→ REQUIREMENT:
Without the pictures, copy the entries below word for word.

Data items
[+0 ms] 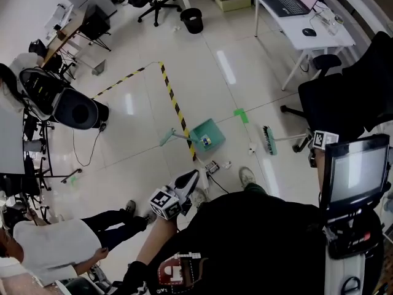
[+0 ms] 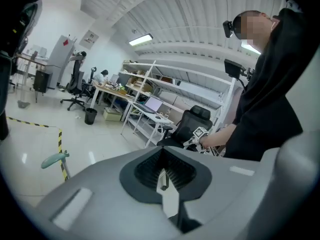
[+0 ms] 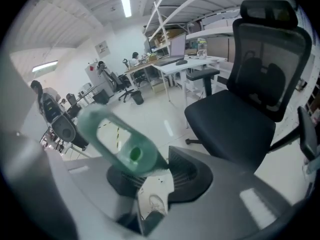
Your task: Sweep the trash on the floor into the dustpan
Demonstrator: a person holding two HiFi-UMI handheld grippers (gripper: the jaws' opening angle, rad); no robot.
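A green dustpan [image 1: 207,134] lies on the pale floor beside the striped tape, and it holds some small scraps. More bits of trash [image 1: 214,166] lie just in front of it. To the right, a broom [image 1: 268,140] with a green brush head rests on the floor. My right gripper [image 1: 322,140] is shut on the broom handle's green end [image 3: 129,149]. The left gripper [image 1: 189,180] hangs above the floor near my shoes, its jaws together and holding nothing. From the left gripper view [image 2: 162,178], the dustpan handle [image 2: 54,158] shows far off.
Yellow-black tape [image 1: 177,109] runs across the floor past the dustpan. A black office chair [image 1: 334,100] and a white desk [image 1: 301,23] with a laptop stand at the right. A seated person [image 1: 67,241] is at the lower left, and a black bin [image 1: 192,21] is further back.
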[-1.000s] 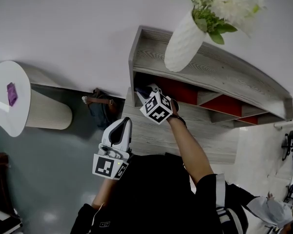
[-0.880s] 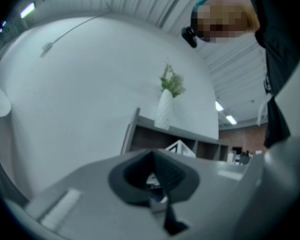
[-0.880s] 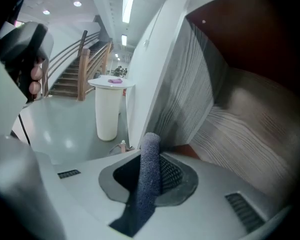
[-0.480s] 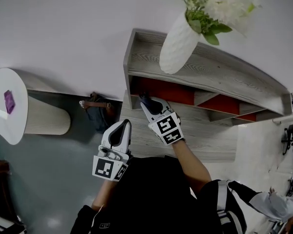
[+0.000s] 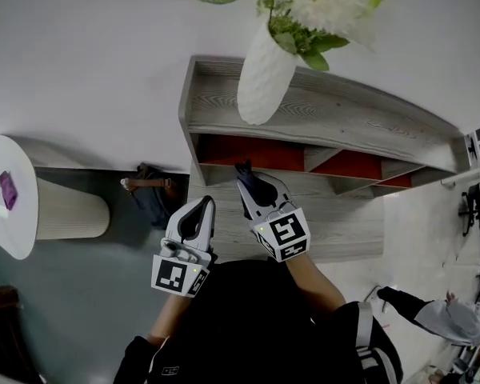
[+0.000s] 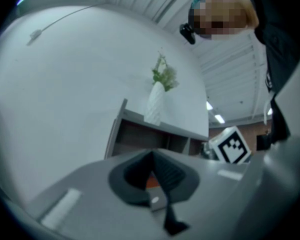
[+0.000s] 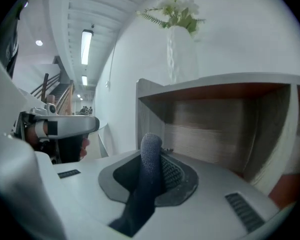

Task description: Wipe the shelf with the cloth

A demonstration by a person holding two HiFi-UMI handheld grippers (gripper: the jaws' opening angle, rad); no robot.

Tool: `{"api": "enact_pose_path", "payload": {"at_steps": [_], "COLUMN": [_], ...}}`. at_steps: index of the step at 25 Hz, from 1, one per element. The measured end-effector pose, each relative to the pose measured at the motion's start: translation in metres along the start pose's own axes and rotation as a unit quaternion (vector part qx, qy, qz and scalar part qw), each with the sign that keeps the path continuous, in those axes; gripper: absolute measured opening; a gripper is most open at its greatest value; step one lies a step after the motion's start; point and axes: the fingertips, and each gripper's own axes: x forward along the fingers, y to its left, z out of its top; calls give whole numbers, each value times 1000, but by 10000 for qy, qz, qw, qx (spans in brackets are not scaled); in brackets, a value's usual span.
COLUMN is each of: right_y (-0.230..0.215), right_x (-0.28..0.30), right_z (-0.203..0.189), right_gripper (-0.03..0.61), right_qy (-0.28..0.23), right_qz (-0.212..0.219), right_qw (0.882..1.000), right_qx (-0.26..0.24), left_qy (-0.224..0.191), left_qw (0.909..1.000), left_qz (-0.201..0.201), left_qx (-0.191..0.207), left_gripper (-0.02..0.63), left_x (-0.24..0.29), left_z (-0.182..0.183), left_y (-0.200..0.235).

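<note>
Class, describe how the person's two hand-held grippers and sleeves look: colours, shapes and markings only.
Both the left hand-held gripper and the right hand-held gripper have pale grey, tapering bodies with dark inner faces. Each carries a white cube printed with black square markers. The person's sleeves are black, the right one pale-striped.

Left tool point(image 5: 198, 208): white moulded shell, black jaw pads. Left marker cube point(image 5: 176, 274): black-and-white squares. Right tool point(image 5: 250, 184): same build. Right marker cube point(image 5: 282, 234): same pattern. Person wears a black top point(image 5: 248, 318). Right sleeve point(image 5: 360, 326) has pale stripes. Left sleeve point(image 5: 170, 366) has small white print.
</note>
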Motion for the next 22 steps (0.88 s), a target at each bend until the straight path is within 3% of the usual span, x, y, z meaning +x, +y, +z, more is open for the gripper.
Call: {"api": "enact_pose_path", "payload": {"at_steps": [12,22], "right_y": [-30,-39], "right_x": [-63,-68], "right_z": [7,-6], "right_gripper": [54,54], "right_qy": [-691,-689], "right_qz": [-1119,-1351], "right_qw": [9893,9858], "right_qx": [631,722], "left_qy": [165,261], "left_qw": [9992,9987], "left_qz": [-348,-429], "left_qx": [76,-45], "left_gripper": [5,5], "left_x": [28,36], "left_z": [-11,-24], "left_y": [-24,-28]}}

→ FINISHED TASK:
[+0 ms] 
[+0 ms] 
[+0 ms] 
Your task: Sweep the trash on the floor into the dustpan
Demonstrator: a person holding two HiFi-UMI handheld grippers (gripper: the jaws' opening angle, rad); no robot.
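A green dustpan [image 1: 207,134] lies on the pale floor beside the striped tape, and it holds some small scraps. More bits of trash [image 1: 214,166] lie just in front of it. To the right, a broom [image 1: 268,140] with a green brush head rests on the floor. My right gripper [image 1: 322,140] is shut on the broom handle's green end [image 3: 129,149]. The left gripper [image 1: 189,180] hangs above the floor near my shoes, its jaws together and holding nothing. From the left gripper view [image 2: 162,178], the dustpan handle [image 2: 54,158] shows far off.
Yellow-black tape [image 1: 177,109] runs across the floor past the dustpan. A black office chair [image 1: 334,100] and a white desk [image 1: 301,23] with a laptop stand at the right. A seated person [image 1: 67,241] is at the lower left, and a black bin [image 1: 192,21] is further back.
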[-1.000s] 
[-0.880s] 
[-0.880s] 
[-0.480s] 
[+0.000s] 
[+0.000s] 
[+0.000s] 

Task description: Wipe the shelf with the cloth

A demonstration by a person holding two HiFi-UMI handheld grippers (gripper: the jaws' opening angle, rad); no robot.

Tool: `{"api": "enact_pose_path", "payload": {"at_steps": [_], "COLUMN": [_], ...}}`. at_steps: index of the step at 25 Hz, from 1, one per element. The measured end-effector pose, each relative to the pose measured at the motion's start: translation in metres along the start pose's own axes and rotation as a unit quaternion (vector part qx, qy, qz and scalar part qw), each with the sign that keeps the path continuous, in those axes; gripper: absolute measured opening; a gripper is most open at its greatest value; step one lies a step after the motion's start; point and axes: the fingertips, and each gripper's own axes: x forward along the fingers, y to its left, z out of its top; calls give whole numbers, each value times 1000, but by 10000 for qy, qz, qw, qx (spans in brackets are not scaled); in brackets, a value's usual span.
COLUMN is each of: right_y (-0.230..0.215), right_x (-0.28..0.30), right_z (-0.203..0.189), right_gripper (-0.03..0.61), right_qy (-0.28..0.23), right_qz (-0.212..0.219), right_qw (0.882..1.000), right_qx (-0.26..0.24), left_qy (-0.224..0.191), left_qw (0.909..1.000), left_qz (-0.201..0.201), left_qx (-0.191..0.207), left_gripper (-0.02..0.63), left_x (-0.24..0.29), left_z (-0.182..0.183), left_y (-0.200..0.235).

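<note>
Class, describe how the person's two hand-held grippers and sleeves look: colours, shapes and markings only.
Both the left hand-held gripper and the right hand-held gripper have pale grey, tapering bodies with dark inner faces. Each carries a white cube printed with black square markers. The person's sleeves are black, the right one pale-striped.

Left tool point(image 5: 198, 208): white moulded shell, black jaw pads. Left marker cube point(image 5: 176, 274): black-and-white squares. Right tool point(image 5: 250, 184): same build. Right marker cube point(image 5: 282, 234): same pattern. Person wears a black top point(image 5: 248, 318). Right sleeve point(image 5: 360, 326) has pale stripes. Left sleeve point(image 5: 170, 366) has small white print.
</note>
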Motion for the next 22 steps (0.88 s), a target at each bend until the straight path is within 3% of the usual span, x, y, z meaning +x, +y, +z, more is open for the gripper.
Call: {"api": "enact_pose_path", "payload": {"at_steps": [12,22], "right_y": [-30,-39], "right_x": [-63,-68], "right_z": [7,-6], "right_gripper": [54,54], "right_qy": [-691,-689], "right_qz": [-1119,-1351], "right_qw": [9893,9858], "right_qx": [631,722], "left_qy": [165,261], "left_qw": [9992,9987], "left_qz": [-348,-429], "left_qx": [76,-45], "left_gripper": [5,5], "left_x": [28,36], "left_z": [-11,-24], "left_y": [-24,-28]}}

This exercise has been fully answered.